* **WHAT YOU HAVE TO DO**
Which lines of the entries contain the string "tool"? Copy each of them.

########

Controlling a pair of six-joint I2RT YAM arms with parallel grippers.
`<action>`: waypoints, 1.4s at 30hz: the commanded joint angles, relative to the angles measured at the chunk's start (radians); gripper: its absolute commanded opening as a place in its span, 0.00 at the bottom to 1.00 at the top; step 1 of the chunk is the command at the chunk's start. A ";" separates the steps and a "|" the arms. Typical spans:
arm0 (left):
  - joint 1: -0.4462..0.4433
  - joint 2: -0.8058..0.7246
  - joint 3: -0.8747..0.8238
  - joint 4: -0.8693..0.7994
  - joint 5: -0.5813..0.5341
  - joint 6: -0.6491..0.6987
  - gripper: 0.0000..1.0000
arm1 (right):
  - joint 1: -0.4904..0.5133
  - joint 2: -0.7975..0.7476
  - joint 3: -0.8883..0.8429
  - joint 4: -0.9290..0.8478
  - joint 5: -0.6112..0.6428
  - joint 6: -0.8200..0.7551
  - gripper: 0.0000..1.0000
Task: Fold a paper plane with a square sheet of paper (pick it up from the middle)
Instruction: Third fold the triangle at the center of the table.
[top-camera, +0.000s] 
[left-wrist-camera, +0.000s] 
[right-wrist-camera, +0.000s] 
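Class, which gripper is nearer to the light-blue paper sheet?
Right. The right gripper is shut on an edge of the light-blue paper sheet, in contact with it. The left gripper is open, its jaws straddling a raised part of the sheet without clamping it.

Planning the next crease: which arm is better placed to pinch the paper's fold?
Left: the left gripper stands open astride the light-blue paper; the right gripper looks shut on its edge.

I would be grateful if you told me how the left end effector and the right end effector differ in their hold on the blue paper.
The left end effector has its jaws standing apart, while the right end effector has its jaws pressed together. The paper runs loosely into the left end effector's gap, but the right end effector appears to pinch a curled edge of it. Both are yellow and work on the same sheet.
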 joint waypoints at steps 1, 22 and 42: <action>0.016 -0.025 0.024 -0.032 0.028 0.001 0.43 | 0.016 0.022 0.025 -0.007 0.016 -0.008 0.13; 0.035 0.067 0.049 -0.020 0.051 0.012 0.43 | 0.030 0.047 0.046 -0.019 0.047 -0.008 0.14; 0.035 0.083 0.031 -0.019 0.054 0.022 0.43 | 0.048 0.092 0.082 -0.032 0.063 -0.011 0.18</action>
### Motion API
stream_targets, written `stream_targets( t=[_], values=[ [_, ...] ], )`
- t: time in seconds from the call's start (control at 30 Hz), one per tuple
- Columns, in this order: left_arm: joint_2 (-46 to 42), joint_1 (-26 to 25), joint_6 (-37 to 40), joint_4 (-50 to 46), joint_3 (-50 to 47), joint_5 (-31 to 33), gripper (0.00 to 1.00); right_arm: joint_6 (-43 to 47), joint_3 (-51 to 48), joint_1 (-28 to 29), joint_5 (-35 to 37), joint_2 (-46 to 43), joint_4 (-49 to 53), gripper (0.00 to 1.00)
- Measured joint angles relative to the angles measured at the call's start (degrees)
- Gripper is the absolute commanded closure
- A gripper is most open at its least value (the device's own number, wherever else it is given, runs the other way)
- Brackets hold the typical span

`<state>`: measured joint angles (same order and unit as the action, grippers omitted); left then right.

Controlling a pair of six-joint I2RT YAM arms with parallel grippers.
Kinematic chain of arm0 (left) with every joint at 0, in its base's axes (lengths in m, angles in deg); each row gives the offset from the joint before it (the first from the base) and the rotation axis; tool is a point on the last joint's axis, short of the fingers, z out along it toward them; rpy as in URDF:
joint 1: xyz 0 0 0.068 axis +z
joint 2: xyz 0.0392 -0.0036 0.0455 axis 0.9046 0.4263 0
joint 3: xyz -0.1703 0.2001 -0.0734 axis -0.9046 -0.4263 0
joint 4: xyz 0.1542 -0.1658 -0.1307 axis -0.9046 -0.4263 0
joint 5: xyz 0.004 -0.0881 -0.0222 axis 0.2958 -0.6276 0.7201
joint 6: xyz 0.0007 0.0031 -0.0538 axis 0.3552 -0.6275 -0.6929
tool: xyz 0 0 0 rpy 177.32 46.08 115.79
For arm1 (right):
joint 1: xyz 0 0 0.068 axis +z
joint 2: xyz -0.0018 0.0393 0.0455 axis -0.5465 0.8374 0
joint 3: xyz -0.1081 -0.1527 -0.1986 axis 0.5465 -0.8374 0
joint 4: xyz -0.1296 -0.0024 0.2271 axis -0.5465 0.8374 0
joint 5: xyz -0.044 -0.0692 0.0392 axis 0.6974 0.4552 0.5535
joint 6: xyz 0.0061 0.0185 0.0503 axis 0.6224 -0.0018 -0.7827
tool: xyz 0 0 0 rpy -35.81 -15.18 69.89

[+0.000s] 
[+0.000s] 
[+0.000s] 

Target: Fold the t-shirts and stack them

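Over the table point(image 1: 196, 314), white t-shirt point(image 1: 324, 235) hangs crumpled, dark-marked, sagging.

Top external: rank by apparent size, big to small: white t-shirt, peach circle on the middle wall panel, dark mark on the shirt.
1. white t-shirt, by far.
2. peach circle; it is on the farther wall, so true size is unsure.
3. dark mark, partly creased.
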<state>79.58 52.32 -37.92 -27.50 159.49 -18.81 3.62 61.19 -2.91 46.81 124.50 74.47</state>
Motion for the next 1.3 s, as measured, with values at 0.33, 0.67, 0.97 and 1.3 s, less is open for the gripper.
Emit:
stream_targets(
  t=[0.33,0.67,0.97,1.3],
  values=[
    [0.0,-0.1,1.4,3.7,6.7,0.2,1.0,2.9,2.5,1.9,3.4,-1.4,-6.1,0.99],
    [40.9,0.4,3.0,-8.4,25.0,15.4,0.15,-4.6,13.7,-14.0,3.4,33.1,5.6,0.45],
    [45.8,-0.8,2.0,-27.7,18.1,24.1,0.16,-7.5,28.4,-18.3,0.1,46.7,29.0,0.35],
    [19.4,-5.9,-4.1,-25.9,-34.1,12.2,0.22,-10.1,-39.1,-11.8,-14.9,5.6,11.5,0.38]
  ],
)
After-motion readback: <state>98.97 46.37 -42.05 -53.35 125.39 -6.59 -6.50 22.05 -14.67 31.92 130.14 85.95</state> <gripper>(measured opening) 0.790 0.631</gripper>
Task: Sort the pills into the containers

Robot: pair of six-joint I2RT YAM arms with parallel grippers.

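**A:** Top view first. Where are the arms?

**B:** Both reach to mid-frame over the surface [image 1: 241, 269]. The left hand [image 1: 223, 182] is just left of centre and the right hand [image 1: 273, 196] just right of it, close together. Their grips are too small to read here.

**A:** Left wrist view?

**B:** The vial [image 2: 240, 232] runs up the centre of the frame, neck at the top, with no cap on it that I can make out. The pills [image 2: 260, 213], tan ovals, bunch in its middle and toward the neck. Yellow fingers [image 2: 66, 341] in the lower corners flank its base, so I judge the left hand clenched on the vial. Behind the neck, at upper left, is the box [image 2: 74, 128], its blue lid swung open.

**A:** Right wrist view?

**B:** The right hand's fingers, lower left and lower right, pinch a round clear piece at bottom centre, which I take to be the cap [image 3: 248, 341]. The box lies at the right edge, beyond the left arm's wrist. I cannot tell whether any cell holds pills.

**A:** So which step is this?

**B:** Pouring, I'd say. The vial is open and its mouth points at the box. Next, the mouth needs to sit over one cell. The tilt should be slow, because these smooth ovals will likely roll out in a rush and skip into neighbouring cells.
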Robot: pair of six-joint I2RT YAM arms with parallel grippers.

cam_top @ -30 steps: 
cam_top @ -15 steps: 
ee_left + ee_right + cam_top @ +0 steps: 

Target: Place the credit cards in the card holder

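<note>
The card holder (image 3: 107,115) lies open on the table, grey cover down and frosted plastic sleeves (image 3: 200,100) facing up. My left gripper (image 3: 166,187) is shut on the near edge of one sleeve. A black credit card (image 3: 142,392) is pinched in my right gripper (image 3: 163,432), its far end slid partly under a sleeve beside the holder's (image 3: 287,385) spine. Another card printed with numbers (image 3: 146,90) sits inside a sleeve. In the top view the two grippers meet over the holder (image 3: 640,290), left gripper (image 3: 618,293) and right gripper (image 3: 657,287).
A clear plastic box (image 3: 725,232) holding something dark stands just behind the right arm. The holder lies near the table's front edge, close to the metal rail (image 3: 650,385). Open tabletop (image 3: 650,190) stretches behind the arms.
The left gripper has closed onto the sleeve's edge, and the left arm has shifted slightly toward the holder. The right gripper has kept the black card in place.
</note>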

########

* **TASK SOLUTION**
Kinematic chain of arm0 (left) with every joint at 0, in its base's axes (lengths in m, angles in deg); each row gives the offset from the joint before it (the first from the base) and the rotation axis; tool is a point on the last joint's axis, short of the fingers, z out along it toward them; rpy as in URDF:
tool: xyz 0 0 0 rpy 177.32 46.08 115.79
tool: xyz 0 0 0 rpy -35.81 -15.18 69.89

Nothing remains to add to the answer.